---
title: "Incorporating Bayesian Statistics"
output: rmarkdown::html_vignette
vignette: >
  %\VignetteIndexEntry{Incorporating Bayesian Statistics}
  %\VignetteEngine{knitr::rmarkdown}
  %\VignetteEncoding{UTF-8}
---


This vignette shows how to incorporate Bayesian modeling using the package [brms](https://paul-buerkner.github.io/brms/) in specr. When we fit a model with `brms`, the package actually calls Rstan in the background, which, in turn, is an R interface to the statistical programming language `Stan`. Stan is built in the programming language C++ and models have to be compiled using C++ to be run. This is all taken care of by brms, so you just need to run `brm(…)` to fit any model. `brms` uses a syntax for specifying model formulae that is based on the syntax of the commonly known lme4 package (for multilevel modeling).
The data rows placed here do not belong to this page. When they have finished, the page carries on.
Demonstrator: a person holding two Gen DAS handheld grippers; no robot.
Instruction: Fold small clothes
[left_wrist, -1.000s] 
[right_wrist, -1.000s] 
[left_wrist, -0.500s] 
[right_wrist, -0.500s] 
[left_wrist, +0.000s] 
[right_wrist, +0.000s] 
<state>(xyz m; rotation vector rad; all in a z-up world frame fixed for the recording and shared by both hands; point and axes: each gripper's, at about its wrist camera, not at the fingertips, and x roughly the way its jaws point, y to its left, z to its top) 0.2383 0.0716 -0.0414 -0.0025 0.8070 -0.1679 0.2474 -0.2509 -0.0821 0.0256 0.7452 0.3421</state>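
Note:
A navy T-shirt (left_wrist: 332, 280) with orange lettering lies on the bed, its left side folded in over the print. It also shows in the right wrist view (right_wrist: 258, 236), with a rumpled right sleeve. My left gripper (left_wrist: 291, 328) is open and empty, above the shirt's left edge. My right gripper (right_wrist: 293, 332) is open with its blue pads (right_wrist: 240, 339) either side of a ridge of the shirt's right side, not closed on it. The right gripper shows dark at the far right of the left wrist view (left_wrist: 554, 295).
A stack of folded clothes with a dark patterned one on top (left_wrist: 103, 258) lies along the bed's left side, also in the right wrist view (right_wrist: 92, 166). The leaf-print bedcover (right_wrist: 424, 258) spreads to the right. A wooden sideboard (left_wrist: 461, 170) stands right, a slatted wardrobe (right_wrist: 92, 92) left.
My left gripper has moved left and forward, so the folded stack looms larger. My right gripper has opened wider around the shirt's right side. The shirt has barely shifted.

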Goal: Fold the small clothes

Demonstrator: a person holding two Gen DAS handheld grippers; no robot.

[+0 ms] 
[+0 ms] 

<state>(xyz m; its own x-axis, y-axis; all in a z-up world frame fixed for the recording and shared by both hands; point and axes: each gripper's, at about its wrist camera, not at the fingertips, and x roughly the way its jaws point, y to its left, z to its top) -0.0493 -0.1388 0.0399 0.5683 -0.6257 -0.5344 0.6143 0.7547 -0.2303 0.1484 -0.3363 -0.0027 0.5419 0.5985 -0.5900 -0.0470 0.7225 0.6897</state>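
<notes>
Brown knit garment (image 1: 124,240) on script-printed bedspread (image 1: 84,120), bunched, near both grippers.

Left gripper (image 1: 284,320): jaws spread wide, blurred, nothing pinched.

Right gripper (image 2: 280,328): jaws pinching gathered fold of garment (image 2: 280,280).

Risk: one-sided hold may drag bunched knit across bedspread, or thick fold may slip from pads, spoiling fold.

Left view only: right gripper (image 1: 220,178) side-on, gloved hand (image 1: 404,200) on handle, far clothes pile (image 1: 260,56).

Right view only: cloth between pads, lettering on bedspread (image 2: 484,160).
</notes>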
The comparatively easy syntax of `brms` is then converted into Stan code automatically.

That said, since the models have to be compiled in C++, you need to set up your computer so that it can actually use C++. This has to be done only once, before installing brms. Unfortunately, as almost always, how you install C++ depends on your operating system. Check [this vignette](https://github.com/masurp/workshop_bayes/blob/main/exercises/Exercise_02.md) to if you have problems installing brms.

We are also loading the library `furrr` as we want to parallelize the computations.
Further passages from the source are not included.